> EXERCISE GOAL
A word-for-word transcription of every record is needed.

Extracted data entries:

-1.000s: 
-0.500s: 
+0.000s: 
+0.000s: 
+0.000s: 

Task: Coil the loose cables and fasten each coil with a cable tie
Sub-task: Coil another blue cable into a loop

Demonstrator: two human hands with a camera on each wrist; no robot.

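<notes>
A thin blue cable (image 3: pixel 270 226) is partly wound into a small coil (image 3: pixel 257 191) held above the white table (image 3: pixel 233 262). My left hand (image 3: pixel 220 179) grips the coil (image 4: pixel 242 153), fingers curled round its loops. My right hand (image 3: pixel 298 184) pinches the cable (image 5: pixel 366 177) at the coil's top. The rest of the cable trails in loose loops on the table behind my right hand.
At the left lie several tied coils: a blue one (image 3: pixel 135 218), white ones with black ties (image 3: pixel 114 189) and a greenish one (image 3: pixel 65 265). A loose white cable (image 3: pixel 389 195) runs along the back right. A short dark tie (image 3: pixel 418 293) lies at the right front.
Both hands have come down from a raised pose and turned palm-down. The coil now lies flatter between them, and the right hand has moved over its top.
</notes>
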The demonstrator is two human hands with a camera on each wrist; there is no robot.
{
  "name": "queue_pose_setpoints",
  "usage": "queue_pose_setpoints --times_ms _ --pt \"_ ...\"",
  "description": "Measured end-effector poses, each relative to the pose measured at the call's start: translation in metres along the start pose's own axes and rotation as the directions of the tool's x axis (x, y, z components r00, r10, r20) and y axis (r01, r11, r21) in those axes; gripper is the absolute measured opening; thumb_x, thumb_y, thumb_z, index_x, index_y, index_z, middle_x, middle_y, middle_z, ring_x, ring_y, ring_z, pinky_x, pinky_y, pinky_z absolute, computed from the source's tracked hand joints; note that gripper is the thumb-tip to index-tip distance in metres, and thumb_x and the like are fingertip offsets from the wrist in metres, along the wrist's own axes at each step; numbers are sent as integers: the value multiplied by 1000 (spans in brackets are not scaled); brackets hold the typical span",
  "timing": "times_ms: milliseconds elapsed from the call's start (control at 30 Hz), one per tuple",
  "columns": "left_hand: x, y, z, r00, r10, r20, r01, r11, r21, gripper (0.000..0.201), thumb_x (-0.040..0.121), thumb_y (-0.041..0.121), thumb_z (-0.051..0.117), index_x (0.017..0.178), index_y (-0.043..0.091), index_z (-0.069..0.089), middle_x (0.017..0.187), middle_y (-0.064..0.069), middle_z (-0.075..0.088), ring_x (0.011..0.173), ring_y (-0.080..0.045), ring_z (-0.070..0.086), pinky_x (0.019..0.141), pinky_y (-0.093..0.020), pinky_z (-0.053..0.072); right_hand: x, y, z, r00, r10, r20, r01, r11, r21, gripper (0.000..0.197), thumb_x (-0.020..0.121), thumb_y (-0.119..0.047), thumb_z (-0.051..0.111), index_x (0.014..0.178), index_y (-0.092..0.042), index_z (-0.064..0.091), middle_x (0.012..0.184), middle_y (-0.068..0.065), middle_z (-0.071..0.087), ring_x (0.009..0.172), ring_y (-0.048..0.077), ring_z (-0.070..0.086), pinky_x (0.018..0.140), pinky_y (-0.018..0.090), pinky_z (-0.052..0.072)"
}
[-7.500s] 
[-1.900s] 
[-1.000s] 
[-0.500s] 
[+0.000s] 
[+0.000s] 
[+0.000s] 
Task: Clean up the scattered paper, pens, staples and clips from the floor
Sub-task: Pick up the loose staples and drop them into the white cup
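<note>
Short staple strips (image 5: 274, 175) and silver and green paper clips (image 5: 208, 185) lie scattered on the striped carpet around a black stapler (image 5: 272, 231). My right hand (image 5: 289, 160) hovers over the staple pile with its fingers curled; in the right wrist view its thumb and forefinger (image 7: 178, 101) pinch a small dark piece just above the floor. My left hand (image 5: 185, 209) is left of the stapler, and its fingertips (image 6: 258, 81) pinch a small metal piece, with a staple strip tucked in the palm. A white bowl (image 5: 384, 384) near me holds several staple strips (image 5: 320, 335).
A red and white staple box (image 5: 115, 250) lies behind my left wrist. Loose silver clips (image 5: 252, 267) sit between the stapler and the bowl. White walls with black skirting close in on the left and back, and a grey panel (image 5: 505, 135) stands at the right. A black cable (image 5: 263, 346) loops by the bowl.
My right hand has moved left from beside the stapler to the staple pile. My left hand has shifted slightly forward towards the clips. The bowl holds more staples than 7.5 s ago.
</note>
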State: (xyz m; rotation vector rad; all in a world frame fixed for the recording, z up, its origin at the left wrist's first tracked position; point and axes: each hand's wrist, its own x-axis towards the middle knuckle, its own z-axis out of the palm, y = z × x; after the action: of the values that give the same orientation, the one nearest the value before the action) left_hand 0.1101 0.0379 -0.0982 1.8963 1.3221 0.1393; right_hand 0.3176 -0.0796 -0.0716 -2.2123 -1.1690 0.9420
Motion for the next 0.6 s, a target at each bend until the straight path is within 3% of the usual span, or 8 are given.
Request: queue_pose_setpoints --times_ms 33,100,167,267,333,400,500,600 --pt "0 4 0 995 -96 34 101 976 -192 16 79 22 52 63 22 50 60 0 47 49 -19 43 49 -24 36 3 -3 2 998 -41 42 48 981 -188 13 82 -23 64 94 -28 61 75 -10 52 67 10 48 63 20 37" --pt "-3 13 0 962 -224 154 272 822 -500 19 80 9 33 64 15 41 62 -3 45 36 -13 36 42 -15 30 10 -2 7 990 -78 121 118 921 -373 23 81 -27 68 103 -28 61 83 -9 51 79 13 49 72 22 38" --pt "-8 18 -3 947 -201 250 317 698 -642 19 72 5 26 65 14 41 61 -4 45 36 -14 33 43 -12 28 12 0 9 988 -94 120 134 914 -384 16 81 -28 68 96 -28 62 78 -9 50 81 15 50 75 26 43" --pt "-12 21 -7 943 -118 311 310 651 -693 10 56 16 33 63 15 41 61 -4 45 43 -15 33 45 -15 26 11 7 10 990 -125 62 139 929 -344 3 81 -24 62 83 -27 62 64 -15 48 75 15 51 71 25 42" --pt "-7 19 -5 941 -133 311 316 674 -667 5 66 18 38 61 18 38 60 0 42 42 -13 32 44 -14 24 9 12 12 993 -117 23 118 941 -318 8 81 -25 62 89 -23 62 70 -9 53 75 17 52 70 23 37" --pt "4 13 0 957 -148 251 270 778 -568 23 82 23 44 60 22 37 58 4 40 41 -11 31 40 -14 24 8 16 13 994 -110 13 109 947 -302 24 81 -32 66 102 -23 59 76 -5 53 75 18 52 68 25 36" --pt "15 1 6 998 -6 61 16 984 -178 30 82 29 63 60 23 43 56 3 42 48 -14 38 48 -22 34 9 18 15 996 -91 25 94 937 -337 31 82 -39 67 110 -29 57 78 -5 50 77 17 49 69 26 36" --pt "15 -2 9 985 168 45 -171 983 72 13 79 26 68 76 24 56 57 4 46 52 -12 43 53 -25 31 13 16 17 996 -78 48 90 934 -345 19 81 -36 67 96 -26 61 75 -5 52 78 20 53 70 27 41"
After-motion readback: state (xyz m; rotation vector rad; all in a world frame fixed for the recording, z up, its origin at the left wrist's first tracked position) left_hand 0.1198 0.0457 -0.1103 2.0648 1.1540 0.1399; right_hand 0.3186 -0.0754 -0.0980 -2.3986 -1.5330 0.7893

> THE ANSWER
-1.000s: 
-0.500s: 
+0.000s: 
+0.000s: 
+0.000s: 

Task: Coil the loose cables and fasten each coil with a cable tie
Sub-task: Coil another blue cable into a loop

Demonstrator: two human hands with a camera on each wrist; no robot.

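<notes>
A thin blue cable (image 3: pixel 270 226) is partly wound into a small coil (image 3: pixel 257 191) held above the white table (image 3: pixel 233 262). My left hand (image 3: pixel 220 179) grips the coil (image 4: pixel 242 153), fingers curled round its loops. My right hand (image 3: pixel 298 184) pinches the cable (image 5: pixel 366 177) at the coil's top. The rest of the cable trails in loose loops on the table behind my right hand.
At the left lie several tied coils: a blue one (image 3: pixel 135 218), white ones with black ties (image 3: pixel 114 189) and a greenish one (image 3: pixel 65 265). A loose white cable (image 3: pixel 389 195) runs along the back right. A short dark tie (image 3: pixel 418 293) lies at the right front.
Both hands have come down from a raised pose and turned palm-down. The coil now lies flatter between them, and the right hand has moved over its top.
</notes>
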The demonstrator is two human hands with a camera on each wrist; there is no robot.
{
  "name": "queue_pose_setpoints",
  "usage": "queue_pose_setpoints --times_ms _ --pt \"_ ...\"",
  "description": "Measured end-effector poses, each relative to the pose measured at the call's start: translation in metres along the start pose's own axes and rotation as the directions of the tool's x axis (x, y, z components r00, r10, r20) and y axis (r01, r11, r21) in those axes; gripper is the absolute measured opening; thumb_x, thumb_y, thumb_z, index_x, index_y, index_z, middle_x, middle_y, middle_z, ring_x, ring_y, ring_z, pinky_x, pinky_y, pinky_z absolute, computed from the source's tracked hand joints; note that gripper is the thumb-tip to index-tip distance in metres, and thumb_x and the like are fingertip offsets from the wrist in metres, along the wrist's own axes at each step; numbers are sent as integers: the value multiplied by 1000 (spans in brackets are not scaled); brackets hold the typical span",
  "timing": "times_ms: milliseconds elapsed from the call's start (control at 30 Hz), one per tuple",
  "columns": "left_hand: x, y, z, r00, r10, r20, r01, r11, r21, gripper (0.000..0.201), thumb_x (-0.040..0.121), thumb_y (-0.041..0.121), thumb_z (-0.051..0.117), index_x (0.017..0.178), index_y (-0.043..0.091), index_z (-0.069..0.089), middle_x (0.017..0.187), middle_y (-0.064..0.069), middle_z (-0.075..0.088), ring_x (0.011..0.173), ring_y (-0.080..0.045), ring_z (-0.070..0.086), pinky_x (0.019..0.141), pinky_y (-0.093..0.020), pinky_z (-0.053..0.072); right_hand: x, y, z, r00, r10, r20, r01, r11, r21, gripper (0.000..0.197), thumb_x (-0.020..0.121), thumb_y (-0.119..0.047), thumb_z (-0.051..0.111), index_x (0.014..0.178), index_y (-0.092..0.042), index_z (-0.064..0.091), middle_x (0.012..0.184), middle_y (-0.068..0.065), middle_z (-0.071..0.087), ring_x (0.009..0.172), ring_y (-0.048..0.077), ring_z (-0.070..0.086), pinky_x (0.018..0.140), pinky_y (-0.018..0.090), pinky_z (-0.052..0.072)"
}
[-7.500s] 
[-1.900s] 
[-1.000s] 
[-0.500s] 
[+0.000s] 
[+0.000s] 
[+0.000s] 
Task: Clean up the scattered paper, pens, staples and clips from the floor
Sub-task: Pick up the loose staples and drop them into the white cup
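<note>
Short staple strips (image 5: 274, 175) and silver and green paper clips (image 5: 208, 185) lie scattered on the striped carpet around a black stapler (image 5: 272, 231). My right hand (image 5: 289, 160) hovers over the staple pile with its fingers curled; in the right wrist view its thumb and forefinger (image 7: 178, 101) pinch a small dark piece just above the floor. My left hand (image 5: 185, 209) is left of the stapler, and its fingertips (image 6: 258, 81) pinch a small metal piece, with a staple strip tucked in the palm. A white bowl (image 5: 384, 384) near me holds several staple strips (image 5: 320, 335).
A red and white staple box (image 5: 115, 250) lies behind my left wrist. Loose silver clips (image 5: 252, 267) sit between the stapler and the bowl. White walls with black skirting close in on the left and back, and a grey panel (image 5: 505, 135) stands at the right. A black cable (image 5: 263, 346) loops by the bowl.
My right hand has moved left from beside the stapler to the staple pile. My left hand has shifted slightly forward towards the clips. The bowl holds more staples than 7.5 s ago.
</note>
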State: (xyz m; rotation vector rad; all in a world frame fixed for the recording, z up, its origin at the left wrist's first tracked position; point and axes: each hand's wrist, its own x-axis towards the middle knuckle, its own z-axis out of the palm, y = z × x; after the action: of the values that give the same orientation, the one nearest the value before the action) left_hand 0.1101 0.0379 -0.0982 1.8963 1.3221 0.1393; right_hand 0.3176 -0.0796 -0.0716 -2.2123 -1.1690 0.9420
Motion for the next 0.6 s, a target at each bend until the straight path is within 3% of the usual span, or 8 are given.
Request: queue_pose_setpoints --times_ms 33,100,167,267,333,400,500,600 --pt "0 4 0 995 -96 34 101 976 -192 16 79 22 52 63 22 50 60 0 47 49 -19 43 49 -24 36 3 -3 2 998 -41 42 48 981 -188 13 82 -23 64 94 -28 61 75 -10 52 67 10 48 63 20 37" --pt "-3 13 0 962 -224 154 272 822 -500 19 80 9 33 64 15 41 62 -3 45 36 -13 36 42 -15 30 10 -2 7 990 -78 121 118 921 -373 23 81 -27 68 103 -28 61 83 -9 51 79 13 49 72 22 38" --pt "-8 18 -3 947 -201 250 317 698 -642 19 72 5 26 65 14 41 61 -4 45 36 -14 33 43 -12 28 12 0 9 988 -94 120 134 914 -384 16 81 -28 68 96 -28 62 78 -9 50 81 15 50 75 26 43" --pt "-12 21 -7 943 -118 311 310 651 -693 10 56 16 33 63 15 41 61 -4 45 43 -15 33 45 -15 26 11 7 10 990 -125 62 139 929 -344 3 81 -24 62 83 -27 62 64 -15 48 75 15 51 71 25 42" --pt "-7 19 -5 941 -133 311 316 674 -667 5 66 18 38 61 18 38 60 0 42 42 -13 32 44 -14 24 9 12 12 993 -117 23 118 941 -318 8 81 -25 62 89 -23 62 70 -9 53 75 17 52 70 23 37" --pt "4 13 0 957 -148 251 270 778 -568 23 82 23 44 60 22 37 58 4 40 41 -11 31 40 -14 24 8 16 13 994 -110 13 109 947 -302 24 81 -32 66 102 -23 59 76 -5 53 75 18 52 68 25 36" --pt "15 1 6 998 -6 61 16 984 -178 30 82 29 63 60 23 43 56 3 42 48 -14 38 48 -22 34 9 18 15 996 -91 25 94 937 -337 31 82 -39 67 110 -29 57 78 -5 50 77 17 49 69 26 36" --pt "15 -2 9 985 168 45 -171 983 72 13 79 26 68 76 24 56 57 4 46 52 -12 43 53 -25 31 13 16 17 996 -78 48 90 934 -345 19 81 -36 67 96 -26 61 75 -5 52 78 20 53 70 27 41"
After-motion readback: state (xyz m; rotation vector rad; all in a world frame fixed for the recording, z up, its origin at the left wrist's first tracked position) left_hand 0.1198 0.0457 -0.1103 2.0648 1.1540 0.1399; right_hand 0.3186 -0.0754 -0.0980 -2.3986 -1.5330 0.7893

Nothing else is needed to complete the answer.